■ **Dataset section**
- - - -
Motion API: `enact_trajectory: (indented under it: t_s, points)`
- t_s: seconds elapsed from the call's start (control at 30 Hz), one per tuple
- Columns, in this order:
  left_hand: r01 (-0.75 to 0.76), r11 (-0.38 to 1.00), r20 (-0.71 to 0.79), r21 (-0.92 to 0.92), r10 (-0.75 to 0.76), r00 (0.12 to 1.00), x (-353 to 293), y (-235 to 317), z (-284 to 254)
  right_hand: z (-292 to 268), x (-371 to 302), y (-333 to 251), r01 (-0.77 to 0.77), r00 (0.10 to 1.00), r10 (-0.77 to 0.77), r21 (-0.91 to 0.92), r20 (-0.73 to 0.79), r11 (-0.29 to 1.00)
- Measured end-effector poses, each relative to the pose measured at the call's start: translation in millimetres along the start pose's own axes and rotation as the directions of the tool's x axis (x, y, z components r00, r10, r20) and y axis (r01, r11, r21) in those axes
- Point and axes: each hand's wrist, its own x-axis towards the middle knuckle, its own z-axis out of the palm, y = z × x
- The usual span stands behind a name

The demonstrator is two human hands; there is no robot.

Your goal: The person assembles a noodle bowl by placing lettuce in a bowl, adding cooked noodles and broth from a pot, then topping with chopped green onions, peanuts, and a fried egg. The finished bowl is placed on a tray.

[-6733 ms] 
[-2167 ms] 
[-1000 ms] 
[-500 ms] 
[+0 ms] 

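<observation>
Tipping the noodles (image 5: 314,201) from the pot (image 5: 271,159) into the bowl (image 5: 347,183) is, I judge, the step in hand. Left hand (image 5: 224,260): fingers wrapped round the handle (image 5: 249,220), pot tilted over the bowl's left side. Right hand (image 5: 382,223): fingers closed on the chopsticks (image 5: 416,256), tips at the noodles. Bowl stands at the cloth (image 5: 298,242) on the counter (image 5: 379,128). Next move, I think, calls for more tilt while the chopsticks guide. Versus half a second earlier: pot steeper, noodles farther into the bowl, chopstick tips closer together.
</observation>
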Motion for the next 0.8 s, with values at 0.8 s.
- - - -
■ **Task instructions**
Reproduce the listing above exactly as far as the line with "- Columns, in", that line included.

■ **The completed task**
Motion API: `enact_trajectory: (indented under it: t_s, points)`
- t_s: seconds elapsed from the call's start (control at 30 Hz), one per tuple
- Columns, in this order:

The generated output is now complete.